Jump Point Search (JPS): For uniform-cost grid graphs, JPS recursively identifies "jump points" — pruning vast numbers of intermediate nodes. 10–100× speedup over A* on grids with no preprocessing.
Contraction Hierarchies (CH): Offline preprocessing adds "shortcut" edges. Query time for 1000 km route on European road network: <1ms vs ~50ms for Dijkstra.
HLD-based algorithms (Highway Hierarchies): Exploit the observation that long routes mostly use highways. Conceptual basis for many production GPS systems.
GPS Navigation: Google Maps, Apple Maps, and Waze use highly engineered variants of CH + Dijkstra, updated with real-time traffic data. The actual road graph for a continent has ~100M nodes. Preprocessing can take minutes; queries take milliseconds.
Game Pathfinding: NPCs and units in real-time strategy games use A* on navigation meshes (NavMesh) — polygon-based rather than grids. Games like StarCraft 2 run thousands of A* queries per second. JPS is popular for grid-based games.
Network Routing (OSPF): Internet routers run Dijkstra on the link-state database to compute routing tables. Each router has a full map of the network; Dijkstra finds shortest paths to all other routers.

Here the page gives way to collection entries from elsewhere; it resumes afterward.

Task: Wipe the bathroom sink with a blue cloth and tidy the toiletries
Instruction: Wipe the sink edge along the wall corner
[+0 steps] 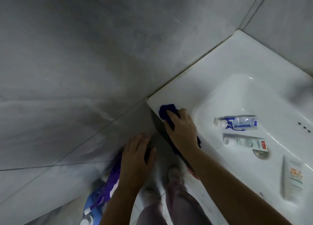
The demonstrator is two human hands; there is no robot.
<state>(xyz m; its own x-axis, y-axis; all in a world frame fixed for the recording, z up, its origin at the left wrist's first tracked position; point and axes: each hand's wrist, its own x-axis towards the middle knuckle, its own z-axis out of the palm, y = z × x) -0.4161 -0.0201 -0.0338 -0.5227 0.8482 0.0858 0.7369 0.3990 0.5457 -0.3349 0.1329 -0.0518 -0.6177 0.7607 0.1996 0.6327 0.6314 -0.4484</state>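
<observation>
Blue cloth [166,110]: bunched on the near-left corner of the sink [211,75] rim, under the right hand.
Right hand [183,130]: flat on the cloth, fingers fairly straight, pressing down rather than curling round it.
Left hand [135,157]: fingers straight and relaxed, holding nothing, just left of the sink's dark side; whether it touches that side cannot be told.
Tubes: 3 lying in the basin: blue-printed [237,122], white [245,141] beside the drain [260,152], orange-printed [293,179] near right.
Step, as judged: wiping the rim corner.
Method: keep the palm flat with even pressure; sweep along the rim toward the dingy wall seam [194,67].
Next need: lift all 3 tubes out before wiping the basin.
Risk: cloth overhanging the edge may slip off.
</observation>
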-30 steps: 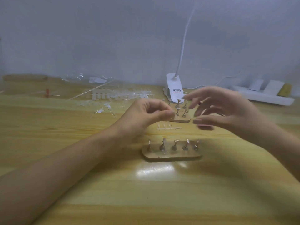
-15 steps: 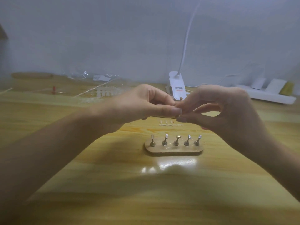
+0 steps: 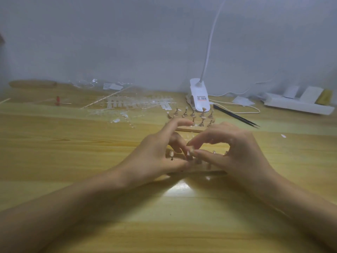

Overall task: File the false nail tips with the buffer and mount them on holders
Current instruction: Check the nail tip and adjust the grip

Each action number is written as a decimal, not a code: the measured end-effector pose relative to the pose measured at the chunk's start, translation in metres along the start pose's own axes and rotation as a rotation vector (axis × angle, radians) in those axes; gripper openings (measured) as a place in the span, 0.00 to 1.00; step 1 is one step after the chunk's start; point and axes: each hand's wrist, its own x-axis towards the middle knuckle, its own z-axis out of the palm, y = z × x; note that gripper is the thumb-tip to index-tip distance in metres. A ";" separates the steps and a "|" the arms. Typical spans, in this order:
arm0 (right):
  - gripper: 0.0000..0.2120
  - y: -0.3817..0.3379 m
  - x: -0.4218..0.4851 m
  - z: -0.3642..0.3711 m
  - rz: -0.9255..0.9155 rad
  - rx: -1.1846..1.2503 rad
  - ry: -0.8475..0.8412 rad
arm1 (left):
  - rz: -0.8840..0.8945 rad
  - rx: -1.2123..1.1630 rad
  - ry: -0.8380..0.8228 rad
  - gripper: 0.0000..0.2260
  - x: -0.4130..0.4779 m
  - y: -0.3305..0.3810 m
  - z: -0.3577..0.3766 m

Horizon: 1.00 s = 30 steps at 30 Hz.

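Fingertips [image 3: 200, 152] curled together above holder base [image 3: 198, 171]: left hand [image 3: 156, 157] from 9 o'clock, right hand [image 3: 240, 152] from 3 o'clock; grasp too blurred to tell.

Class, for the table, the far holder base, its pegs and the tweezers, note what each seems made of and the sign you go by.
The table looks like wood or wood-look laminate, glossy: grain lines, bright glare. The far holder base: pale, matt, probably wood. Its pegs: likely metal, brassy glint. The tweezers: black, thin, pointed; perhaps coated metal.
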 end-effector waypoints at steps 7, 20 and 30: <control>0.05 0.001 0.001 0.004 -0.048 0.006 -0.011 | -0.045 -0.036 0.101 0.27 0.001 -0.002 0.006; 0.04 0.002 -0.001 0.009 -0.035 -0.053 0.001 | -0.097 -0.059 0.092 0.29 0.002 -0.004 0.006; 0.10 0.006 0.004 -0.013 0.096 0.134 -0.004 | -0.076 -0.059 0.063 0.30 0.000 -0.006 0.006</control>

Robotics & Autonomous Vehicles: ROS (Robot Operating System) uses A* and Dijkstra via the `move_base` navigation stack. Self-driving cars combine A* with model-predictive control for trajectory planning.
Computational complexity — P vs NP context: Shortest path in a graph is in P (polynomial time solvable). The hardest related problem, the Travelling Salesman Problem (TSP), is NP-hard — finding the shortest Hamiltonian cycle visiting all nodes. TSP requires visiting each vertex exactly once; shortest path can revisit. This subtle difference transforms a solvable problem into one with no known polynomial-time solution for large inputs.